■ INSTRUCTIONS TO FOLLOW
Below this line is the material. Write out only its lines from the one containing "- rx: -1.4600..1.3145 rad" through the one containing "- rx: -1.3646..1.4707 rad", both kept, exactly.

■ RECORDED INFORMATION
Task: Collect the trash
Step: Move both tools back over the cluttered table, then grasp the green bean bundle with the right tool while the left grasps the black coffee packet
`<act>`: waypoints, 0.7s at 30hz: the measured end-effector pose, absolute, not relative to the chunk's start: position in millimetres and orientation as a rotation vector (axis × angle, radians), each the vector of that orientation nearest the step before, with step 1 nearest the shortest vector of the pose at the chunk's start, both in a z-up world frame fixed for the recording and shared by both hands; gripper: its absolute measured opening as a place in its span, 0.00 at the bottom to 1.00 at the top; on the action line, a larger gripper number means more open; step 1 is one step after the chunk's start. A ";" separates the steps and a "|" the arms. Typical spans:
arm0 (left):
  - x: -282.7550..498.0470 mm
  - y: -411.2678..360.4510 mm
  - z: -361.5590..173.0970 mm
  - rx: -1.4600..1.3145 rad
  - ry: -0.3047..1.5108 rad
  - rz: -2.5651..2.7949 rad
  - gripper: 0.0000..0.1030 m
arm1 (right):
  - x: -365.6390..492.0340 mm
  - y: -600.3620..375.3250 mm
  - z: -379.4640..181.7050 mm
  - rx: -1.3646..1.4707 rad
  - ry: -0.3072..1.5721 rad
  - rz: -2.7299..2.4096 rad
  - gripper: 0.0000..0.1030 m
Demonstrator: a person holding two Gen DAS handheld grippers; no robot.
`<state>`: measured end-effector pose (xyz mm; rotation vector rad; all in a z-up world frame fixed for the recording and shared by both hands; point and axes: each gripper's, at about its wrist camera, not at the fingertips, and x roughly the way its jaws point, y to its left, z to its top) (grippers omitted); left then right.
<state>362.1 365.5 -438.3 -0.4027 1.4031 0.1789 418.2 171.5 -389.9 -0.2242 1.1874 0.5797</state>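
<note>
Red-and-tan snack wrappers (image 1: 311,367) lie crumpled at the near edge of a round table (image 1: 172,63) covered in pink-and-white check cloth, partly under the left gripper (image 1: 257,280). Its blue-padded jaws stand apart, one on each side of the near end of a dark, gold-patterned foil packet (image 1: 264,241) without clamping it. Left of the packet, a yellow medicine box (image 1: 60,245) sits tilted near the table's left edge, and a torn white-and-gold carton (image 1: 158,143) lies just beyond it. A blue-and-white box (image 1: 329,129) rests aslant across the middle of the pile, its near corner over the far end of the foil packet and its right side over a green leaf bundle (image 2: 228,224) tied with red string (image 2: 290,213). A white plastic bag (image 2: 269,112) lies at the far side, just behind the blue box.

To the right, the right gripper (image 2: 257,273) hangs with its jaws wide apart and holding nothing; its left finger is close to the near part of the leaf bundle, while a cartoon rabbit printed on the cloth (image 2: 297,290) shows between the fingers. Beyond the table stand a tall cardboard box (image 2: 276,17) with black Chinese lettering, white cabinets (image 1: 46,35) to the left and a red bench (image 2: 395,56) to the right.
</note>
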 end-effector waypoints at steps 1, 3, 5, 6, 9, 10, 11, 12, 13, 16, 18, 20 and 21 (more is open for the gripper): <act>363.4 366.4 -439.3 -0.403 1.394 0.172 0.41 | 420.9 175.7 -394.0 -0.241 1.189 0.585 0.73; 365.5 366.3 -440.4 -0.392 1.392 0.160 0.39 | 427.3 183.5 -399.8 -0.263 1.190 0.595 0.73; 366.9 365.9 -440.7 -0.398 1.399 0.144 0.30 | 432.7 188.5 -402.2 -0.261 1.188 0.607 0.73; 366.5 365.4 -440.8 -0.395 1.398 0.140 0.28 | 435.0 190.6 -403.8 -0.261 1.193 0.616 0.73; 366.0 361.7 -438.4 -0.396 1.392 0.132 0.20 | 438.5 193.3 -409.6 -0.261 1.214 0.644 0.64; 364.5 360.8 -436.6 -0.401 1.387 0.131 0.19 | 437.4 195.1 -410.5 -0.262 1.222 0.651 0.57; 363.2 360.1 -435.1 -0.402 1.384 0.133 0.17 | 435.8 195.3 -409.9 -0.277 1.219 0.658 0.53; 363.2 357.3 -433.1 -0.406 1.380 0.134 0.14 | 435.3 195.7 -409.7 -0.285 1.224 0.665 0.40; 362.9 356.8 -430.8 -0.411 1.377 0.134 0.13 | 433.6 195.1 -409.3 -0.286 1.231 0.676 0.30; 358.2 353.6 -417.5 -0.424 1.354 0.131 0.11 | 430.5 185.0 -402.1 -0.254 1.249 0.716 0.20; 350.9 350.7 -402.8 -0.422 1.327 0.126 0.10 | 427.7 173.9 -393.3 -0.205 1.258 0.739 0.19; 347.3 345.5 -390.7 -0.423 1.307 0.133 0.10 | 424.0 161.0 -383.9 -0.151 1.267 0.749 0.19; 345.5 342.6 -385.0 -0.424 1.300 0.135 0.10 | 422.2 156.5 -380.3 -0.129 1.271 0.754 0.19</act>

■ EXPECTED OUTPUT
  - rx: -1.4600..1.3145 rad
  - ry: -0.3047..1.5108 rad
  - rz: -2.5651..2.7949 rad
  - gripper: 0.0000..0.1030 m
arm1 (right):
  - x: -365.6390..492.0340 mm
  - y: -600.3620..375.3250 mm
  - z: -379.4640..181.7050 mm
  - rx: -1.3646..1.4707 rad

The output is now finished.